Exam 2 part 2 Flashcards
1
Q
Genetic sex
A
chromosomal makeup (XY or XX) The SRY gene is the genet hat shifts development away from female
2
Q
Gonadal sex
A
Presence of ovaries or testes
- Para-mesonephric (mullerian) duct- female, not fully connected
- Mesonephric (wolffian) duct- male, turns into wolffian duct in presence of testosterone
3
Q
Phenotypic sex
A
External or internal genitalia
Genital tubercle- develops into tip of penis or clitoris
Urogenital fold- seals and forms line of penis or labia
Labioscrotal fold- forms scrotum or labia
4
Q
Psychological sex
A
Sex the person identifies with
5
Q
sertoli cells
A
Secrete Mullerian-inhibiting substance (MIS) causing regression of the Mullerian ducts.
6
Q
Leydig cells
A
Secrete testosterone which acts on the Wolffian ducts to make the epididymis, vas deferens, seminal vesicles, ejaculatory duct
DHT makes penis, scrotum, prostate
7
Q
What merges the reproductive and urinary tracts in the male
A
Prostate
8
Q
What does sperm production require
A
Temperatures several degrees below normal body temperature (function of scrotum)
9
Q
Inguinal canal
A
Superficial inguinal ring is where the blood and nerve supply reach the testes. An inguinal hernia cuts off blood/nerve supply to the area.
10
Q
Semen fluids
A
Epididymis- storage of sperm in an acidic environment (5% of semen)
Seminal vesicle- adds fructose-rich fluids, prostaglandins, and ascorbic acid. (60% of semen)
Prostate- adds phosphatase and protease rich fluids (20%)
Bulbourethral/Cowper gland- mucus secretions (15%)
11
Q
During erection of the penis, what becomes rigid and pliable?
A
The corpus cavernosa becomes rigid
Spongy urethra remains pliable
12
Q
Stimulation of erection
A
Release of NO (parasympathetic)
13
Q
Ejaculation
A
Increased sympathetic input
14
Q
Spermatogenesis
A
Occurs between tight junctions near the basal membranes (not on the blood side).
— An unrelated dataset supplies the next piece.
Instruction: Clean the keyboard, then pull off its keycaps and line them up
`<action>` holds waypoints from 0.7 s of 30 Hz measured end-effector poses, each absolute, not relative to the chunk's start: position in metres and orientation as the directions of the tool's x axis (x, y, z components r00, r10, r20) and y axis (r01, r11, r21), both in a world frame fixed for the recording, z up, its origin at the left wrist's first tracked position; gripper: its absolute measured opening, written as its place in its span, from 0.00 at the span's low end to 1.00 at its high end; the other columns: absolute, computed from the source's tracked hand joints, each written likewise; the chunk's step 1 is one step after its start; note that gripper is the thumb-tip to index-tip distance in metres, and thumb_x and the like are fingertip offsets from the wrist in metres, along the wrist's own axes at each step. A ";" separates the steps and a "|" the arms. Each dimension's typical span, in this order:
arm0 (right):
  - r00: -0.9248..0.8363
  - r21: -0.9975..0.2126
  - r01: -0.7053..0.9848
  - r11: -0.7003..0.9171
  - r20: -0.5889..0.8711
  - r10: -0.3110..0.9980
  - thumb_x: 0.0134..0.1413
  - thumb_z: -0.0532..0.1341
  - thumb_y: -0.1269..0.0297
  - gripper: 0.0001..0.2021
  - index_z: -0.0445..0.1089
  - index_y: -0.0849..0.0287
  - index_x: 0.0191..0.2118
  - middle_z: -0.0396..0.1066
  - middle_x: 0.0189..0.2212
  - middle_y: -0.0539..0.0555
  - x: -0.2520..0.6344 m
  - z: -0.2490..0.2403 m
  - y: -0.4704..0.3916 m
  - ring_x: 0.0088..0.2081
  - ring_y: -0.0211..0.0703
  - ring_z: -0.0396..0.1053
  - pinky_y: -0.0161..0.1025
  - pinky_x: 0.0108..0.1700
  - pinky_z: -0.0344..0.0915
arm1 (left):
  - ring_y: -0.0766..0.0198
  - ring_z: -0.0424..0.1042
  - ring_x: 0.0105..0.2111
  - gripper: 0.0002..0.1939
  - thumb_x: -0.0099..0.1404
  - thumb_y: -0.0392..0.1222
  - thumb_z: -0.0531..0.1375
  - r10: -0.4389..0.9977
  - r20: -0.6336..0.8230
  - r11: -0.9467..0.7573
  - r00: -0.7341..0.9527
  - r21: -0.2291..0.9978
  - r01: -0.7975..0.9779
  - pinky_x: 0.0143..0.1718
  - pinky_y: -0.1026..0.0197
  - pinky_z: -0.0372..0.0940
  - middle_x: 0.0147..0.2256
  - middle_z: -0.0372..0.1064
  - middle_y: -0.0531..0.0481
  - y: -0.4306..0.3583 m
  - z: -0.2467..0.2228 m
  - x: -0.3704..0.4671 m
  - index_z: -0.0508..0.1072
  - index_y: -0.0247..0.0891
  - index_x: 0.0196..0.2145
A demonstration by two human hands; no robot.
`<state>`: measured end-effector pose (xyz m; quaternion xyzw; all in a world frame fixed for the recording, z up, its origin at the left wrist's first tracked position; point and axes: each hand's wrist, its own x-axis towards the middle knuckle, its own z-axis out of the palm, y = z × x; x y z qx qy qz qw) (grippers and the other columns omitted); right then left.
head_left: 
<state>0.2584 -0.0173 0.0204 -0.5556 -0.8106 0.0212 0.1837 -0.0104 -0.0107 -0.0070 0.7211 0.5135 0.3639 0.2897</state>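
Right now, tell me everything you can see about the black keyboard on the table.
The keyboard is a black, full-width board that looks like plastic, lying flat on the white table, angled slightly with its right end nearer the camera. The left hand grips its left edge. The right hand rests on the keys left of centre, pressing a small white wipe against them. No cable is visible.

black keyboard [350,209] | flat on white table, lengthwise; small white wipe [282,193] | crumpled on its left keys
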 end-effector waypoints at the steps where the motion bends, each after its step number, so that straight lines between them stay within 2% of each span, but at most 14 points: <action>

You can develop antibodies against sperm if the tight junctions are not tight enough in the Sertoli cells
15
Q
Testosterone secretion
A
Pulsatile- highest in morning
Peak 3 months gestation- formation of external genitalia
Peak 6 months old- male pattern thinking
16
Q
Sertoli cells secrete
A
Inhibin which inhibits FHS at the anterior pituitary
Androgen binding protein
17
Q
Sertoli cells have what receptors?
A
FSH
and aromatase allowing production of estrogen
18
Q
Estradiol in men
A
epiphyseal closure, prevention of osteoporosis, feedback of GnRH secretion
19
Q
Leydig cells secrete
A
testosterone which inhibits GnRH secretion at the hypothalamus and LH secretion at the anterior pituitary
20
Q
Leydig cells have what receptors?
A
LH receptors
21
Q
Pathologies of androgens in males during fetal life
A
Defect in 5alpha reductase- does not allow for DHT production, male genitalia does not fully develop
Androgen insensitivity- defect in androgen receptor, female appearance
22
Q
Pathologies of androgens in males during postnatal life
A
Hyposecretion before puberty - eunichs, female characteristics but tall
Hyposecretion after puberty- may not change characteristics
Early excess secretion- precocious puberty, lack of growth. Tx with GnRH analogues
23
Q
LH and FSH receptor abnormalities
A
McCune-Albright- precocious puberty in M and F
Activating mutations in LH- male-limited precocious puberty
Loss of function FSH receptor- infertility in M and F, amenorrhea in F
24
Q
Normal testosterone levels
A
300-1,100 n/dL
25
Exogenously administered androgens
can normalize systemic levels of testosterone by not normal seminiferous tubules. Can normalize the secondary characteristics but not spermatogenesis
26
Exogenous testosterone will inhibit
LH and FSH (impaired spermatogenesis)
27
Long term use of testosterone can cause
irreversible CV disease (cardiomyopathy, atherosclerosis)
28
Types of bone
Spongy bone- renewed at a rate of 20%/year
| Compact bone- renewed at a rate of 4%/year
29
Epiphyseal plate (growth plate)
Allows laying down of cartilage, which can become mineralized and allow the bone to grown in length. Mediated by GH/IGF-1 and thyroid hormone
30
Epiphyseal closure
Stimulation of estrogen receptors in cells of the epiphyseal growth plate leads to the conversion of cartilage into bone and terminates further longitudinal growth
31
Hydroxyapatite
Osteoid fluid within bone containing calcium and phosphate
32
Protein bone components
Type 1 collagen- vitamin C dependent. Measure through urinalysis
Non collagenous proteins- Vitamin K dependent
33
How much of plasma calcium in the active (ionized) form?
45%
34
What is the major site of homeostatic control of calcium
GI tract
35
What factors effect serum calcium?
Hypoalbuminemia leads to hypocalcemia
| Hyperproteinemia leads to hypercalcemia
36
PTH regulation of calcium
PTH is magnesium dependent and comes from the parathyroid gland
It increases calcium, decreases phosphate, and increases vit D production
37
Vitamin D (calcitriol) regulation of calcium
increases serum calcium and phosphate
38
Calcitonin regulation of calcium
decreases serum calcium
39
estrogens regulation of calcium
inhibit bone resorption, increase Vit D, increase calcitonin
40
where does the rate limiting step of the metabolism of vitamin D occur?
Kidney
41
How do restore plasma calcium (in hypocalcemia)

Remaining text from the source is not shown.